Bauten, Einfamilienhäuser | Doppelhäuser

Generationenhaus

Sanierung und Anbau
6354 Vitznau ⋅
2004 – 2006


Das Wohnhaus „Seewarte“ entstand in der 1. Hälfte des 20. Jahrhunderts aus einer über 200-jährigen Sägerei. Für diesen Umbau wurden vorwiegend die unterschiedlichsten Bauteile und Möbel aus dem Fundus einer „antiken Bauteilbörse“ verwendet. Dies führte zu einem Stilpluralismus sondergleichen. Gerade im Hybriden liegt das Wesen und der besondere Charme. Das Haus wurde grundlegend saniert und zu einem Mehrgenerationenhaus erweitert. Durch punktuelle Eingriffe, wie die Verbesserung der Lichtverhältnisse und die übersichtlichere Gestaltung im Gangbereich und in den Sanitärräumen, sowie einem differenzierten Farbkonzept gelingt es, die düstere Grundstimmung zu beseitigen, ohne dass das geheimnisvolle Verborgene, das Intime und Höhlenhafte verloren geht. Bestimmen zellenartige, abgeschlossene Zimmer von unterschiedlichem Charakter die Gebäudestruktur im Altbau, so prägt das Raumkontinuum, das Ineinanderfliessen und Überlagern in horizontaler, diagonaler und vertikaler Richtung den Neubau. Er setzt einen Kontrapunkt und kompensiert die in der alten Seewarte vermisste räumliche Grosszügigkeit und Offenheit zum See. Dem Altbau ist eine Veranda vorgelagert, die in der Stahlholzkonstruktion und mit dem Sonnensegel leicht in Erscheinung tritt. Sie ist bis in den Neubau verlängert und dort als Galerie integriert. Die Veranda, unterstrichen durch die gemeinsame Nutzung, ist das zentrale Bindeglied der beiden Baukörper.
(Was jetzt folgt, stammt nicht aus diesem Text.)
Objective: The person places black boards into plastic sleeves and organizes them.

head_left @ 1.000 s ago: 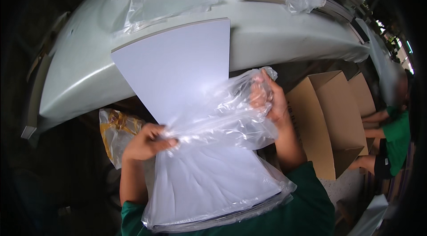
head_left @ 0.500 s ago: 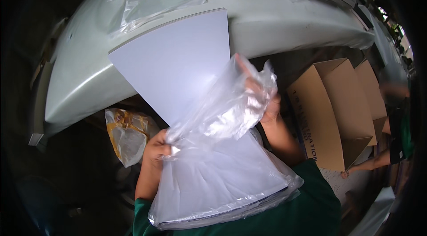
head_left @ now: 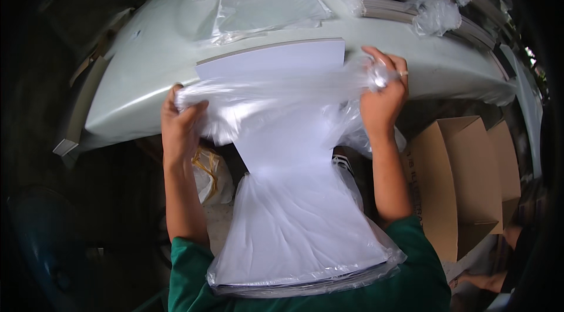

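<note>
A thick stack of white sheets or boards (head_left: pixel 288 141) reaches from my lap to the table edge, its near part inside a clear plastic bag (head_left: pixel 305 235). My left hand (head_left: pixel 181 121) is closed on the bag's gathered mouth at the left. On the right, my right hand (head_left: pixel 385 86) grips the opposite side of the mouth, some plastic bunched in its fingers. Between the hands the plastic is stretched across the stack and blurred by motion. Beyond it, the stack's far end stays uncovered.
The table (head_left: pixel 141 83) has a pale, glossy cover and holds flat clear bags (head_left: pixel 264 9) and wrapped board stacks (head_left: pixel 405 9). An open cardboard box (head_left: pixel 440 188) stands at the right, near another person's arm (head_left: pixel 487 281). A white bag with yellow tape (head_left: pixel 211 177) lies below left.
Both hands have moved up and away from me, spreading apart. The plastic mouth has been drawn further along the stack toward its far end.
</note>
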`<state>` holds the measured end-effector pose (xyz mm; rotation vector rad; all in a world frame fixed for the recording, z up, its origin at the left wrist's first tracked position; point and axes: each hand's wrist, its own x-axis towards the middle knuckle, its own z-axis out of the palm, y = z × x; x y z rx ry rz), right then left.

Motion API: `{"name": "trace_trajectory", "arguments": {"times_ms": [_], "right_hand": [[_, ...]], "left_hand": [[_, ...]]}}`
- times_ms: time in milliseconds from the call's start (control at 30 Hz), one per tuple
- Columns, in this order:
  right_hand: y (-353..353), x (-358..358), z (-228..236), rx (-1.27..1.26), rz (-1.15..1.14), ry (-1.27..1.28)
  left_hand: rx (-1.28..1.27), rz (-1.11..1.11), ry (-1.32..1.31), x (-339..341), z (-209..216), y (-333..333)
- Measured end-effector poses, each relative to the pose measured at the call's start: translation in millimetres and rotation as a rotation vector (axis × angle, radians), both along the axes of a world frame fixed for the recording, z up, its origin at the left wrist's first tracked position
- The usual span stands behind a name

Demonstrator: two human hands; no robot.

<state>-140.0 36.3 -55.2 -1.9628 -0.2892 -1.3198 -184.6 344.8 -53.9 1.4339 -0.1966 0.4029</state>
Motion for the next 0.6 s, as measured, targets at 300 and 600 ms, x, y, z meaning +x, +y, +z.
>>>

Von der Seestrasse wirkt der Anbau wie ein eratischer Block aus rot-brauner Rigi-Nagelfluh.Innen ist das Galeriegeschoss aus einer Stahlkonstruktion mit Massivholz aus Edelkastanie, einer Baumart die auch im Garten gedeiht, verkleidet und erscheint wie ein edles Möbelstück. Die Materialien Beton, Stahl, Edelkastanie und Baubronze verleihen dem Raum eine Kargheit, welche zulässt, dass er die Qualität des Ortes in sich aufzunehmen vermag.